Cytosine itself is not classified as hazardous under GHS for ordinary research handling and has no established OSHA PEL. Treat it as a mildly irritating fine powder: wear nitrile gloves, safety glasses, and a dust mask when weighing out solids, and work in a fume hood if generating airborne dust. Avoid ingestion and prolonged skin contact. The deaminated product, uracil, is similarly low-toxicity. Therapeutic cytosine analogs (cytarabine, gemcitabine, 5-azacytidine) are an entirely different category — those are cytotoxic chemotherapy agents that require dedicated handling protocols (USP 800), closed-system transfer devices, and chemo-rated PPE. Do not confuse the parent base with its clinical derivatives.

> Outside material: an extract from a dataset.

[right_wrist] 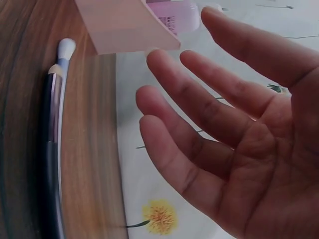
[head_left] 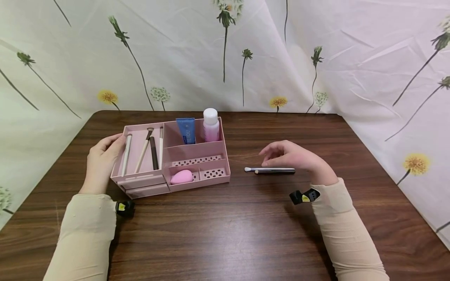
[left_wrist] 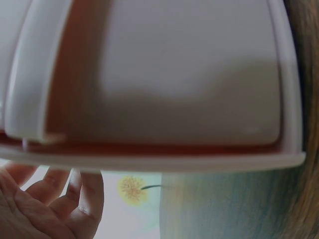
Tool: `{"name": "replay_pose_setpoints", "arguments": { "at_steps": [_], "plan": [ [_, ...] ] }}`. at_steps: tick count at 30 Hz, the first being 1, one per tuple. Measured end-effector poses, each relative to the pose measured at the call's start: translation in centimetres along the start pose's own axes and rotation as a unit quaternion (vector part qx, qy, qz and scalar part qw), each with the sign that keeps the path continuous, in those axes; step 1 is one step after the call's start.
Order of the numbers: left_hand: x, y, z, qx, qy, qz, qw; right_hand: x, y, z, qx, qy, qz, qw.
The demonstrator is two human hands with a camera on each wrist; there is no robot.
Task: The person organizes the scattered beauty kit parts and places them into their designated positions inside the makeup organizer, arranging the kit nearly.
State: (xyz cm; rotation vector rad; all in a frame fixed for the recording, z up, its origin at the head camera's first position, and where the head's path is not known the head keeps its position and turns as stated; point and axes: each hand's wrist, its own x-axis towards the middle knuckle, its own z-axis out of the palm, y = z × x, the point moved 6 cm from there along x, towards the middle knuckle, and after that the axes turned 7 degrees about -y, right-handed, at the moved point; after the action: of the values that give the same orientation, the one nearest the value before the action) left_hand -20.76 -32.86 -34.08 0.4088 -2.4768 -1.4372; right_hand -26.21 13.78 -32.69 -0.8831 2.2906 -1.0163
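My left hand (head_left: 102, 160) rests against the left side of a pink makeup organizer (head_left: 197, 146), fingertips at its upper rim. In the left wrist view the fingers show beyond the organizer's edge. In the organizer's left tray lie several makeup brushes (head_left: 154, 153). My right hand (head_left: 289, 156) hovers just behind two brushes on the table, fingers loosely bent and nothing in them. Of these, the white-tipped brush (right_wrist: 66, 49) lies beside the black-handled brush (right_wrist: 51, 159), both pointing left.
A blue tube (head_left: 186, 130) and a white-capped pink bottle (head_left: 211, 127) stand in the organizer's back compartment. A pink makeup sponge (head_left: 182, 177) sits in a front one. Two drawers (head_left: 147, 191) are at the lower left. Behind the wooden table (head_left: 218, 238) hangs a floral cloth (head_left: 197, 58).
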Motion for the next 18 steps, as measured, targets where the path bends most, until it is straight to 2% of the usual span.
{"name": "replay_pose_setpoints", "arguments": {
  "at_steps": [4, 10, 18],
  "plan": [
    [-0.1, 0.1, 0.0, 0.0, -0.002, 0.001, 1.0, 0.3, 0.7, 0.1, 0.001, -0.01, 0.01, 0.9999],
    [-0.1, 0.1, 0.0, 0.003, -0.003, 0.003, 1.0, 0.6, 2.3, -0.2, -0.013, 0.001, 0.032, 0.9994],
    [-0.1, 0.1, 0.0, -0.001, -0.003, 0.007, 1.0, 1.1, 4.2, 0.2, 0.0, -0.006, 0.069, 0.9976]
  ]
}}
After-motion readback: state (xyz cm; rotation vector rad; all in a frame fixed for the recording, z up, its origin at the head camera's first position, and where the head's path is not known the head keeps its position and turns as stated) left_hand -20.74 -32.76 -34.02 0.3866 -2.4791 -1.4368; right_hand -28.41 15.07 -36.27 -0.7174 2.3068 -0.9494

This safety summary is for educational reference only and may not be complete. It is not a substitute for Safety Data Sheets (SDS), medical advice, or professional chemical safety guidance. Always consult appropriate SDS and qualified professionals before handling chemicals.

Constituent Elements

Frequently Asked Questions

What is the molar mass of cytosine?
111.102 g/mol — it works out from 4 carbons (4 × 12.011), 5 hydrogens (5 × 1.008), 3 nitrogens (3 × 14.007), and 1 oxygen (15.999). Useful when you need to back-calculate concentrations from an A260 reading on a single-base hydrolysate, since cytosine has an extinction coefficient of about 7,400 M⁻¹·cm⁻¹ at 271 nm in neutral solution.
What is DNA methylation and why does it matter?
DNMT enzymes add a methyl group to the 5-position of cytosine in CpG dinucleotides, producing 5-methylcytosine. Methylated CpG islands in promoter regions recruit MBD-family readers and HDAC complexes, compacting chromatin and silencing transcription. It is the mechanism behind X-chromosome inactivation, imprinting at loci like H19/IGF2, and a lot of cancer epigenetics — promoter hypermethylation of tumor suppressors like MLH1 and CDKN2A is a recurring theme.
Why does cytosine deamination cause mutations?
The 4-amino group hydrolyzes off and you get uracil. If uracil DNA glycosylase catches it before replication, no problem — it is excised and base-excision repair restores the C. If replication runs first, the U pairs with A and the daughter strand locks in a T, so the original C-G becomes T-A. With 5-methylcytosine the deamination product is thymine, which the repair machinery cannot easily distinguish as wrong, which is exactly why CpG sites are mutational hotspots.